** Problem statement **
Within the records, find every line that includes the word "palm" and copy it.

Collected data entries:

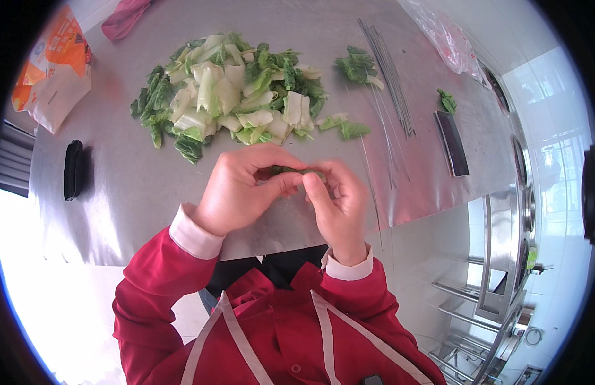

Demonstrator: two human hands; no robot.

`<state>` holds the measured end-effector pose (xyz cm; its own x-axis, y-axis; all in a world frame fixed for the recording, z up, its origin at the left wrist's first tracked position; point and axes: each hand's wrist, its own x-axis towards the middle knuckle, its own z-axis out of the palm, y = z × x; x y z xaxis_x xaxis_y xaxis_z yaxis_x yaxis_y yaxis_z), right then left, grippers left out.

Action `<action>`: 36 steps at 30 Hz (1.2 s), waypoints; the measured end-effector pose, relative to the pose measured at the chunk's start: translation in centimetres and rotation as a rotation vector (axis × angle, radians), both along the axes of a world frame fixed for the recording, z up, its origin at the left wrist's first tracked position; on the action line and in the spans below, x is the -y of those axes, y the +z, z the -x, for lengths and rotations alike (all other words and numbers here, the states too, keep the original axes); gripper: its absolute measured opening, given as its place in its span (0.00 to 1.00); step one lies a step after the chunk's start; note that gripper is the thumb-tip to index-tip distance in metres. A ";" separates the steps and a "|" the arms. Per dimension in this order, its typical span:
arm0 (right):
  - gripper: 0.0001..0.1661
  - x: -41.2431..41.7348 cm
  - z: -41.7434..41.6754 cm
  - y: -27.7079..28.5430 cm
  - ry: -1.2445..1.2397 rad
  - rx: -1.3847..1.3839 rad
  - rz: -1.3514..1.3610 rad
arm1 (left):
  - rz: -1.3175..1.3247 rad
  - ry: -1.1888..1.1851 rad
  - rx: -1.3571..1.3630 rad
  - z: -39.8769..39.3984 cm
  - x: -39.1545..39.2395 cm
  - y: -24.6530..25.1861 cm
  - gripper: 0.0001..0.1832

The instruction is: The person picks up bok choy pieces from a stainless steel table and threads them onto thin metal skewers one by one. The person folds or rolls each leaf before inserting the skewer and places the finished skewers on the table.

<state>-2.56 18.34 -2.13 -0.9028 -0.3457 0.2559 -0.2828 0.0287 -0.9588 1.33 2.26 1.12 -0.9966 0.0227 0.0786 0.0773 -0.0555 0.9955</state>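
My left hand point(252, 185) and my right hand point(336, 202) meet above the front of a metal table, fingertips close together. Between them they pinch a small dark green leaf piece point(290, 169), mostly hidden by the fingers. Just beyond them lies a large heap of cut leafy cabbage point(225, 91), pale stems mixed with green leaves. To its right are a smaller leaf piece point(350, 129) and a leafy bunch point(356, 65) touching thin metal skewers point(386, 130). A bundle of metal skewers point(389, 77) lies beside that bunch.
On the metal table point(172, 211), a smartphone point(451, 144) and a leaf scrap point(446, 101) lie right, a black case point(73, 170) left. An orange and white bag point(57, 72) and a pink cloth point(124, 19) are far left; a clear plastic bag point(444, 41) is far right.
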 end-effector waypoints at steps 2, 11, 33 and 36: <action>0.13 0.4 -0.3 0.8 -0.015 0.084 0.151 | -0.022 0.027 0.052 0.0 0.1 0.0 0.06; 0.10 0.8 0.1 0.7 0.054 -0.199 0.052 | -0.146 0.006 0.181 0.2 0.1 0.3 0.08; 0.15 0.3 0.1 0.5 0.013 -0.130 0.101 | 0.079 -0.022 0.141 -0.1 0.2 0.2 0.08; 0.16 0.9 0.1 1.5 0.074 -0.326 -0.014 | 0.017 0.049 0.174 0.0 -0.1 0.3 0.09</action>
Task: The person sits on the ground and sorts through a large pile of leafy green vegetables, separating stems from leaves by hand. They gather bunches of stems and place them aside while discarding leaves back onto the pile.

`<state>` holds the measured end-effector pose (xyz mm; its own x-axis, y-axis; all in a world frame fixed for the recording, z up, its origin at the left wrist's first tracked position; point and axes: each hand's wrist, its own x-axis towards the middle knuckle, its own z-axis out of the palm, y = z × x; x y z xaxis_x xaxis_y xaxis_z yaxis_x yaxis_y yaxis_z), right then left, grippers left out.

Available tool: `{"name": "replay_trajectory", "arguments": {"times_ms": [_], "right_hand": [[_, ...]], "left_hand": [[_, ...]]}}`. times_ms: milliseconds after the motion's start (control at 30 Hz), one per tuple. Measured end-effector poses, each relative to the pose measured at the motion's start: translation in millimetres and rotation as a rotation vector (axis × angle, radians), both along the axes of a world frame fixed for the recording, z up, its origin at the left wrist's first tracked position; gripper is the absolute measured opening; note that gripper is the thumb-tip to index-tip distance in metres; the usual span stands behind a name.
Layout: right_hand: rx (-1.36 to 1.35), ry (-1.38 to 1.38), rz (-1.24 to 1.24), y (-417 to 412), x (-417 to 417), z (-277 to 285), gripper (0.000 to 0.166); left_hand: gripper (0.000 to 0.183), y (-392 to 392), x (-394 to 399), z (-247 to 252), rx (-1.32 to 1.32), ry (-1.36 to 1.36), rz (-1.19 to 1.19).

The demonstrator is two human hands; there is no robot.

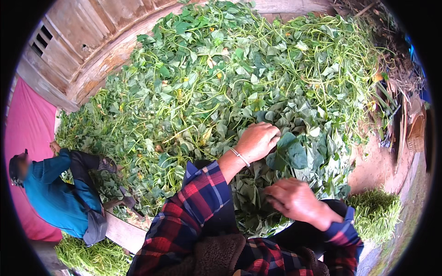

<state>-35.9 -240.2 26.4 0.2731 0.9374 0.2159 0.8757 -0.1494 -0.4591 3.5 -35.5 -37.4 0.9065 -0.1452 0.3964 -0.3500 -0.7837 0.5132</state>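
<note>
My left hand (pixel 259 139), with a pale bangle at the wrist, is closed at the base of a broad green leaf (pixel 288 153) that hangs beside its fingertips. Lower and to the right, my right hand (pixel 293 200) is blurred, its fingers curled; whether it holds anything is unclear. Under both hands lie loose, duller leaves (pixel 252 200) between my knees. Around them spreads a large heap of leafy vines (pixel 207 96) with long pale green stems and a few yellow leaves.
A person (pixel 58 193) in a teal top sits at the left, by a pink cloth (pixel 27 117). Bundled green stems (pixel 374 214) stand at the lower right, and more stems (pixel 93 255) lie at the lower left. A wooden wall (pixel 69 38) borders the heap; a woven basket (pixel 416 131) is at the right.
</note>
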Motion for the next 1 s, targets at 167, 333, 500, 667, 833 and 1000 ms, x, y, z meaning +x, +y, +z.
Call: {"name": "replay_trajectory", "arguments": {"times_ms": [167, 333, 500, 667, 833, 1000], "right_hand": [[-0.306, 0.154, -0.019, -17.2, 2.4, -54.1, 0.015], [-0.232, 0.227, -0.125, -17.1, 19.7, -58.1, 0.02], [-0.312, 0.207, -0.046, -10.5, 25.9, -65.1, 0.017], [-0.355, 0.312, -0.081, -14.1, 34.9, -69.5, 0.018], [-0.369, 0.367, -0.114, -8.6, 44.5, -70.2, 0.018], [-0.479, 0.381, -0.101, -4.9, 53.9, -79.3, 0.018]], "left_hand": [[0.02, 43.7, -10.3, 22.1, -0.136, 0.133, -0.101], [0.024, 147.1, -18.7, -59.2, -0.183, 0.439, 0.191], [0.038, 225.0, -13.9, -208.0, -0.249, 0.677, 0.423], [0.07, 227.3, 58.2, -257.8, -0.522, 0.579, 0.573], [0.065, 229.9, 99.9, -284.0, -0.516, 0.563, 0.652], [0.033, 227.3, 124.6, -298.0, -0.561, 0.374, 0.705]]}}
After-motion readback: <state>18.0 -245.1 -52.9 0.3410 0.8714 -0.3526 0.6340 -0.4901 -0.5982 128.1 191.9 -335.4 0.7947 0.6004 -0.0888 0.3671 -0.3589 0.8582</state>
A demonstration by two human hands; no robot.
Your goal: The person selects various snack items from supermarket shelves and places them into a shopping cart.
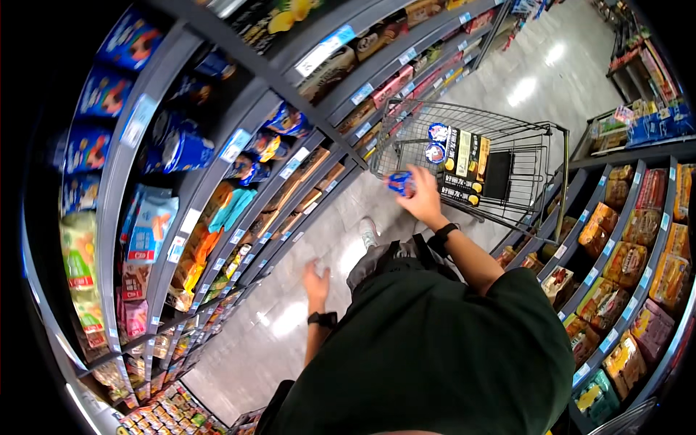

** Response area **
`<state>` holds the measured end-effector pose (xyz cm; its own x-axis, y-axis; all in a world frame fixed for the recording, z up, its origin at the left wrist's first tracked position; point and axes: each hand's wrist, its own x-axis towards the middle knuckle, its own z-axis out of the palm, y = z × x; x y z xaxis_x xaxis_y xaxis_z yaxis_x yaxis_y yaxis_z), right then left, grippers left out.
`<state>` holds the measured end-effector pose (xyz mm; its own x-axis, y-axis; all in a world frame fixed for the recording, z up, its origin at the left wrist's first tracked position; point and axes: each hand's wrist, its own x-axis towards the middle knuckle, its own z-axis out of the palm, y = z × x; x y z xaxis_x xaxis_y xaxis_z yaxis_x yaxis_y yaxis_z), right then left, grippers left out.

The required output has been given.